Read Easy and World Book Day
Local charity Read Easy Basingstoke is using World Book Day 2021 to encourage adults who struggle to read to come forward and ask for help.
They are asking people who know of friends and family members who cannot read, to pass on the Read Easy Basingstoke phone number, and encourage them to make a call that could transform their lives.
World Book Day, which takes place this year on Thursday 4th March, aims to inspire children to read for pleasure and read together with their families. But parents and grandparents who cannot read are not able to provide this support for their children and their learning, with many missing out on the important bonding time that comes with sharing a bedtime story.
There are 7,000 thousand adults in Basingstoke who either cannot read at all or can barely read. For them, everyday tasks such as booking a doctor’s appointment, reading road signs or doing the food shopping can be incredibly challenging. Life during lockdown has also been particularly hard for those with low literacy skills. Parents who cannot read have found it impossible to home-school their children, whilst many others have been unable to keep on top of the Government’s ever-changing health guidance.
Read Easy Basingstoke offers free and confidential one-to-one coaching, from trained volunteers. In normal circumstances reading pairs meet twice a week at approved local venues to work for just half an hour at a time through a structured, phonics-based reading programme, which takes up to two or more years to complete. At the moment however, due to Covid restrictions, pairs are meeting instead using WhatsApp and Facetime from the comfort of their own homes.
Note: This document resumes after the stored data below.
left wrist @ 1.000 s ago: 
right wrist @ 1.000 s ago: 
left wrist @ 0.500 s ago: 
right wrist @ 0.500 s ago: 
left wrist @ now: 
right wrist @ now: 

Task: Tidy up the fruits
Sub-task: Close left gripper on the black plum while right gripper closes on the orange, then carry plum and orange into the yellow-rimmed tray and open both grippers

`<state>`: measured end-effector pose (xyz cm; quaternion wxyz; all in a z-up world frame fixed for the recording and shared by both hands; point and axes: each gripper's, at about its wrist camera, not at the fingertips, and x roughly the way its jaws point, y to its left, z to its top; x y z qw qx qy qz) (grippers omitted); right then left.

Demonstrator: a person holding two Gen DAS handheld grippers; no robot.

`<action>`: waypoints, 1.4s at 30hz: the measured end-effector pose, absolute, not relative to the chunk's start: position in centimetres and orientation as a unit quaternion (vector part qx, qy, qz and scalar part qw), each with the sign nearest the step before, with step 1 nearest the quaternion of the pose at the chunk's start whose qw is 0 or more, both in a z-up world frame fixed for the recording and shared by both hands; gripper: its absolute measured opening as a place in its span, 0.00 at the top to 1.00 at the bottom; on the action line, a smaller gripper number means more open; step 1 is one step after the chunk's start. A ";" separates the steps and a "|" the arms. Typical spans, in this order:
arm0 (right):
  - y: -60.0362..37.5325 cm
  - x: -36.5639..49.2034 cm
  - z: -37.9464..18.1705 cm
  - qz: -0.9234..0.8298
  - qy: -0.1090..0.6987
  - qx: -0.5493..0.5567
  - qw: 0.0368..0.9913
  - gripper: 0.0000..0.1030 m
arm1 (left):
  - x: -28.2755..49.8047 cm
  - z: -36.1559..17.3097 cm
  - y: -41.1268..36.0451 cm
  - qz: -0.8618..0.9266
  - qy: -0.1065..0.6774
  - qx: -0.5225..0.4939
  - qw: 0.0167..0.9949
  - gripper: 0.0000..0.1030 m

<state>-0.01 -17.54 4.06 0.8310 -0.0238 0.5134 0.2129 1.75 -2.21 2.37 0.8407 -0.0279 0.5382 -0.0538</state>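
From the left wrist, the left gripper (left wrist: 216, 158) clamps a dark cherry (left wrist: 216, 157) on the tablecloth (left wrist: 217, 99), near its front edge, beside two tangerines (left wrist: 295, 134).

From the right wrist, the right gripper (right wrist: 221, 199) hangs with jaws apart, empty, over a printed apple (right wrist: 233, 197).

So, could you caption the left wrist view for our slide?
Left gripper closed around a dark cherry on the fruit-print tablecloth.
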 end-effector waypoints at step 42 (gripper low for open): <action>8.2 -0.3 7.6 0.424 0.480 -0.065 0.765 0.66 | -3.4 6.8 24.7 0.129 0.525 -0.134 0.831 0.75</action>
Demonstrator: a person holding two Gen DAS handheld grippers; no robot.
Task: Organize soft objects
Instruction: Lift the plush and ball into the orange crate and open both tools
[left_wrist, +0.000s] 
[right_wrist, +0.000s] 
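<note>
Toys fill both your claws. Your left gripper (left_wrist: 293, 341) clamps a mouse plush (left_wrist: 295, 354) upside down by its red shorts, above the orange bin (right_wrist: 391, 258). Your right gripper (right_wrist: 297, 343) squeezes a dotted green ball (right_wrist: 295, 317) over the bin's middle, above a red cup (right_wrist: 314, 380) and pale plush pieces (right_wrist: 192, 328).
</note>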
Read Easy Basingstoke’s Team Leader, Jane Ford, says those who struggle to read should not feel embarrassed about coming forward and asking for help: “There are lots of different reasons why people don’t learn to read in childhood. For some it may have been a lack of support from their own family or school, for others it may have been undiagnosed dyslexia. But people should not feel ashamed or embarrassed about it. We are friendly, welcoming, and here to help, whatever your age.”
Lyn, who is in her 70s, is one of Read Easy’s success stories. She joined the programme 18 months ago and has now obtained the skills and confidence to undertake the everyday tasks that most people take for granted, from reading cards from friends and family, to writing shopping lists, reading menus, road signs and TV listings.
She says “Reading has made my life so much better. It’s really made lockdown easier for me. Like they say, you are never too old to learn.”